(Material to process)

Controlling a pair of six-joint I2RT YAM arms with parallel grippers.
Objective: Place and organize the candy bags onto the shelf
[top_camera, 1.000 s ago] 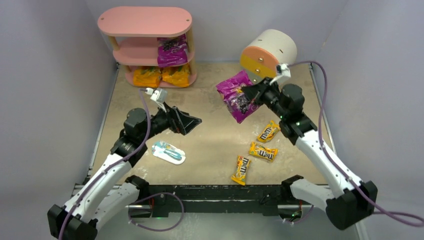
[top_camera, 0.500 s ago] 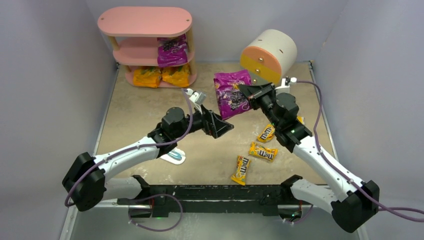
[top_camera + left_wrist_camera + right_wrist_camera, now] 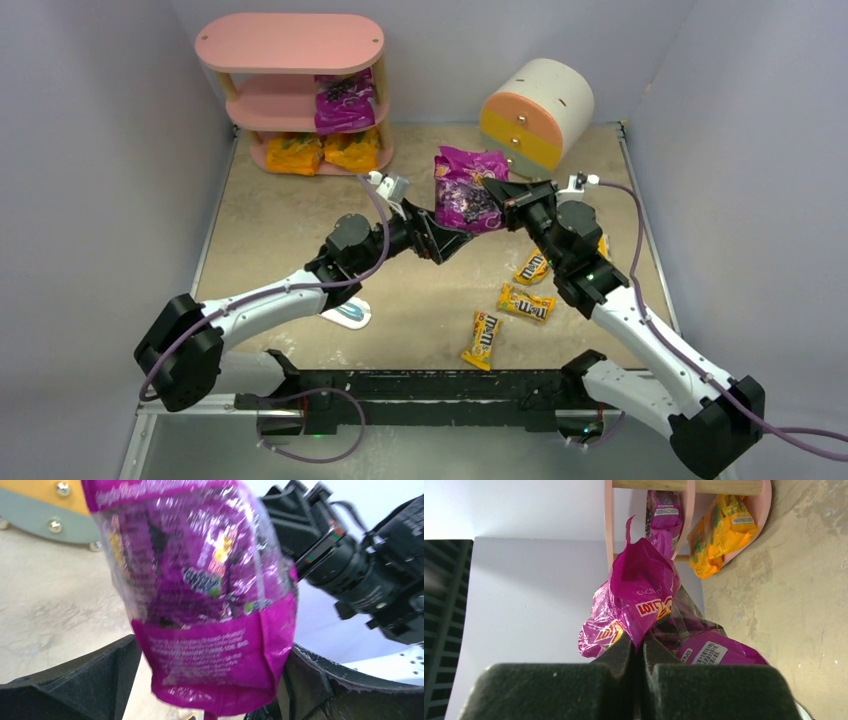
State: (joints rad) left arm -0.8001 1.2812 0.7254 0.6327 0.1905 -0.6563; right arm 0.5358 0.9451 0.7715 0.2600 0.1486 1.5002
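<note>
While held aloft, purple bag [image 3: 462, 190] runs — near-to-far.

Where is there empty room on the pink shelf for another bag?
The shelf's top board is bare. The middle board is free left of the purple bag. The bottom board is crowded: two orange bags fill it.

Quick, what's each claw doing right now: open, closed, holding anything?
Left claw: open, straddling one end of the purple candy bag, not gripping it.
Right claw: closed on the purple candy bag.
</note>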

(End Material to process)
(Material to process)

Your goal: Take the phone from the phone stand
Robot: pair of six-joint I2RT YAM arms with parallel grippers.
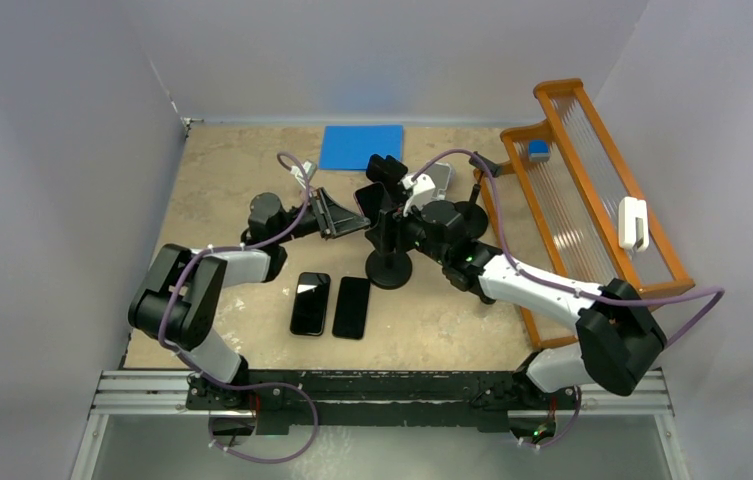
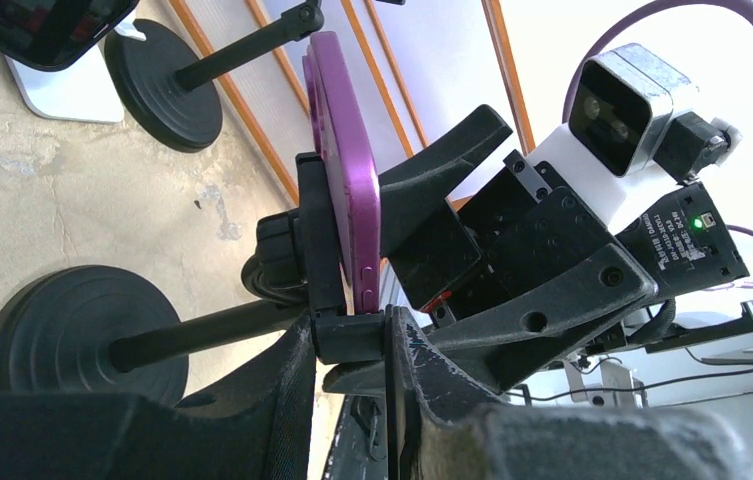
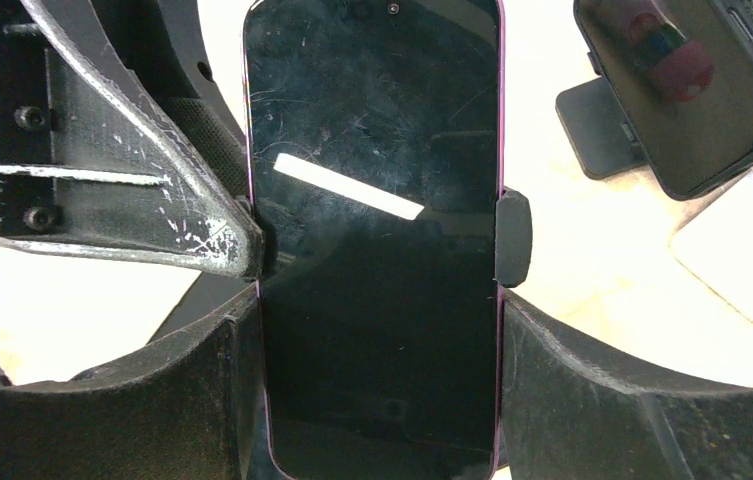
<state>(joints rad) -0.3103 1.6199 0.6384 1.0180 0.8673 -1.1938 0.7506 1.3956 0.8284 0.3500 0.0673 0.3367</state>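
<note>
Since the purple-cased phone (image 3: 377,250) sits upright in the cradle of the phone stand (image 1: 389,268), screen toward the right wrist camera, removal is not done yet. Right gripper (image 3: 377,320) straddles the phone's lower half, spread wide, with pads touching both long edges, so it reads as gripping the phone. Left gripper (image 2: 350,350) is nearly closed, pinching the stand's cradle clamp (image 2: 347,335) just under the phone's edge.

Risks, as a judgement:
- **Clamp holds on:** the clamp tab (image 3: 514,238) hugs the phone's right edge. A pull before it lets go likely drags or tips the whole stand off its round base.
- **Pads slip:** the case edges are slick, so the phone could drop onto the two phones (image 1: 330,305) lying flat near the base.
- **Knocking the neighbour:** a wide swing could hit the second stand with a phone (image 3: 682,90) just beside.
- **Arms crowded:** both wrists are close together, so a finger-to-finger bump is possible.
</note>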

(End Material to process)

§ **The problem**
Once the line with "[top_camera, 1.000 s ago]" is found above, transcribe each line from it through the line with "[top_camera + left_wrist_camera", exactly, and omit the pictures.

§ **Solution**
[top_camera, 1.000 s ago] 
[top_camera, 0.500 s ago] 
[top_camera + left_wrist_camera + right_wrist_camera, now] 

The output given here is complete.